(Extracted data entries)
Start of Block
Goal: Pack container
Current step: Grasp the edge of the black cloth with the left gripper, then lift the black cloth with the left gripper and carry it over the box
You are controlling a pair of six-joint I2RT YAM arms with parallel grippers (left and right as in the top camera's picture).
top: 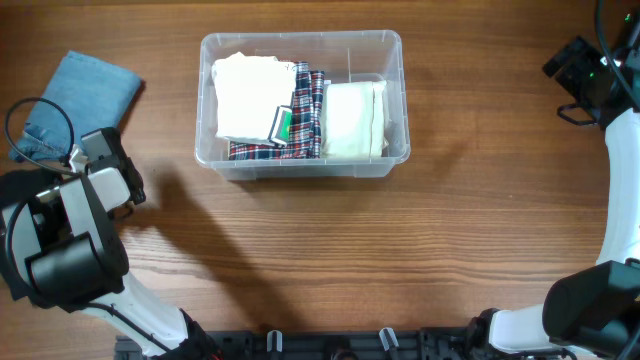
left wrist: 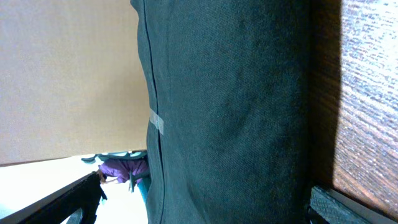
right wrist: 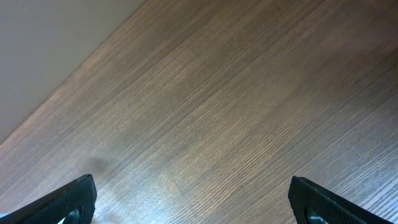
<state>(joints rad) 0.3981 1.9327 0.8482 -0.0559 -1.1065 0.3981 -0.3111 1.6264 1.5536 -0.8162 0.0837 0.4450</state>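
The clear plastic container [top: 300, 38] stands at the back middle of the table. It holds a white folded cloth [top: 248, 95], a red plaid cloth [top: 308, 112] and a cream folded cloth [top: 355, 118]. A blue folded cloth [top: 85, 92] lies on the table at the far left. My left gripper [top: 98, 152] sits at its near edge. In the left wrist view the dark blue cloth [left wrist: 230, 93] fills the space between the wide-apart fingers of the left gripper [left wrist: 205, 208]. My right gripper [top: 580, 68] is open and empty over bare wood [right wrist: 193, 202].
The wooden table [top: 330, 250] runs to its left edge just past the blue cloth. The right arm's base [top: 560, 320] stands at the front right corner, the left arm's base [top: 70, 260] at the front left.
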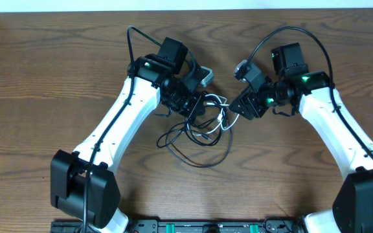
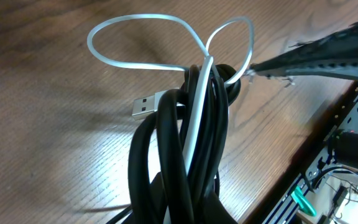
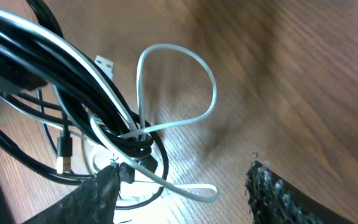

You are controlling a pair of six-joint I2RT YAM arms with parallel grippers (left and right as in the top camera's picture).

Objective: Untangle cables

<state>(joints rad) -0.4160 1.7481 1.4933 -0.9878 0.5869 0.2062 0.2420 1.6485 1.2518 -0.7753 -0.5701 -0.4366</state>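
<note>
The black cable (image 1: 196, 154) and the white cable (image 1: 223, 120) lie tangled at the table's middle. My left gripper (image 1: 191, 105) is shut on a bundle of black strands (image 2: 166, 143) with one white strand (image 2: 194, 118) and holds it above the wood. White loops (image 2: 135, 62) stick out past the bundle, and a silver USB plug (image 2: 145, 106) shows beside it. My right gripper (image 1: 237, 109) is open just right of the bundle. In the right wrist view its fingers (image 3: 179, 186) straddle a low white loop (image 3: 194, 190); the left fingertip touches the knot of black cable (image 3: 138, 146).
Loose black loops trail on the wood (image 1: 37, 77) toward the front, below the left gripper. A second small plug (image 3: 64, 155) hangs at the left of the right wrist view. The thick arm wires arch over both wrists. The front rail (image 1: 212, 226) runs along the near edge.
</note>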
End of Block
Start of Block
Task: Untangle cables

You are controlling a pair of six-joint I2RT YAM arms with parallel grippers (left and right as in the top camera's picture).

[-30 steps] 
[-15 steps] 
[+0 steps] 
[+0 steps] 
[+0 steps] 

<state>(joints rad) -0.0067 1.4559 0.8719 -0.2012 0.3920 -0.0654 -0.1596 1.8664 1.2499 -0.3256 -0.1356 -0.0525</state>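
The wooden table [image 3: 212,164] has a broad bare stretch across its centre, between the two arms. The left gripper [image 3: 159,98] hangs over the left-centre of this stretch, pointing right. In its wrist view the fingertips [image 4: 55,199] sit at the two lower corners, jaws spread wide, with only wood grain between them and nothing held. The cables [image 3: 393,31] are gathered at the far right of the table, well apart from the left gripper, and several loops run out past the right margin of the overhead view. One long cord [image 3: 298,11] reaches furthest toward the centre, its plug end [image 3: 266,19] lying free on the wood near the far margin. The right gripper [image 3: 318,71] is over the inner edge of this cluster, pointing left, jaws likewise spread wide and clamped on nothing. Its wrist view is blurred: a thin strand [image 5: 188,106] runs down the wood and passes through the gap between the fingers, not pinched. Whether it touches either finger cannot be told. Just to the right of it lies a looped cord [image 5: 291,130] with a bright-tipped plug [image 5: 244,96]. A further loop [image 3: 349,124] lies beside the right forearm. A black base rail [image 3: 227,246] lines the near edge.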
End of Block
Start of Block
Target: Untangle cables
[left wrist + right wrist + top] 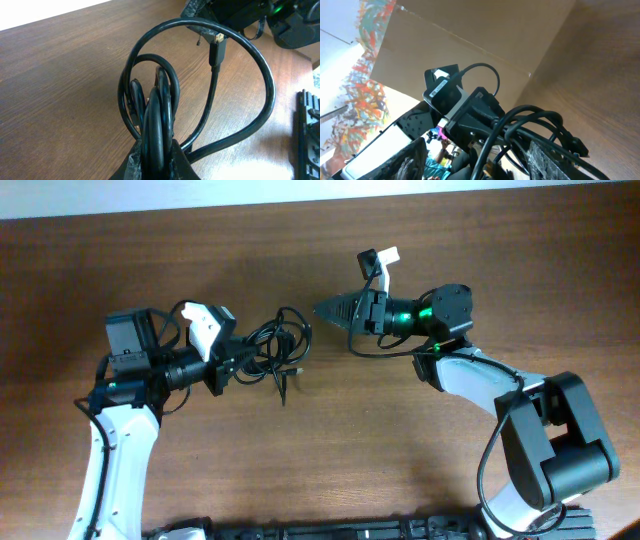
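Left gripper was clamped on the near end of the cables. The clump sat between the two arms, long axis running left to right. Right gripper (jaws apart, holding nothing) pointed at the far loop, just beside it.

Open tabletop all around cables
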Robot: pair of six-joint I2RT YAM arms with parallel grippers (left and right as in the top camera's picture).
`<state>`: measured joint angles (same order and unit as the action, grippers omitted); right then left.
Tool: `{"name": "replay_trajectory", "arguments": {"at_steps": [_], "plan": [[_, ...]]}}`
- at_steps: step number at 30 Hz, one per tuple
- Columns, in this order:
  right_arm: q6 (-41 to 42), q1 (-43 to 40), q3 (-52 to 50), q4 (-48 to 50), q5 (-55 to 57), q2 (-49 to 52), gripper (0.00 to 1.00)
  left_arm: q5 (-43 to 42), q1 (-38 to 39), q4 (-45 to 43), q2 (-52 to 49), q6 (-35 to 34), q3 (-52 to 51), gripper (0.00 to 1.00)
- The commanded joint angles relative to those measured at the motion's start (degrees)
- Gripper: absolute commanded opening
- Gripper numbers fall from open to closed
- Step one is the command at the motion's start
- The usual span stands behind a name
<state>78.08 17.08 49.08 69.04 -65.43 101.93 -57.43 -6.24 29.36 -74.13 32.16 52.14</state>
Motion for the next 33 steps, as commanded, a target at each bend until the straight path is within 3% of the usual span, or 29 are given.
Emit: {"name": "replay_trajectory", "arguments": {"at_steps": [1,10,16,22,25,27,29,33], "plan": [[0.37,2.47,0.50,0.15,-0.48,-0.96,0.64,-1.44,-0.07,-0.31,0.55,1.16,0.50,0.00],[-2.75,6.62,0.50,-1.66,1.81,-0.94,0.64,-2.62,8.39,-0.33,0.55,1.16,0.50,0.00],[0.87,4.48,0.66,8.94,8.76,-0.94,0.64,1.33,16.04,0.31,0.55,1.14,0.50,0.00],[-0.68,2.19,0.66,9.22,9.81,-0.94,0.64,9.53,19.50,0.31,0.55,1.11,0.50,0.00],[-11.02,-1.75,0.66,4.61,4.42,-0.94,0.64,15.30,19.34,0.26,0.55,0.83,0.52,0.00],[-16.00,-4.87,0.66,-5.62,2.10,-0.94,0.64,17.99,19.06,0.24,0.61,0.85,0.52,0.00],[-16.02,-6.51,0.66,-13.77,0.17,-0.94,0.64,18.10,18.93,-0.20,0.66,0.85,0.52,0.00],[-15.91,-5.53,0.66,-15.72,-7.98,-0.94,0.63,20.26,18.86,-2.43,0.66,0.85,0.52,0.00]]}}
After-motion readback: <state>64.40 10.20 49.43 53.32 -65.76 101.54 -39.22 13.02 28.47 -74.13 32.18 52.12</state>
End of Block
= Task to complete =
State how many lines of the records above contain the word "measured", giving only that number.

= Task result =
2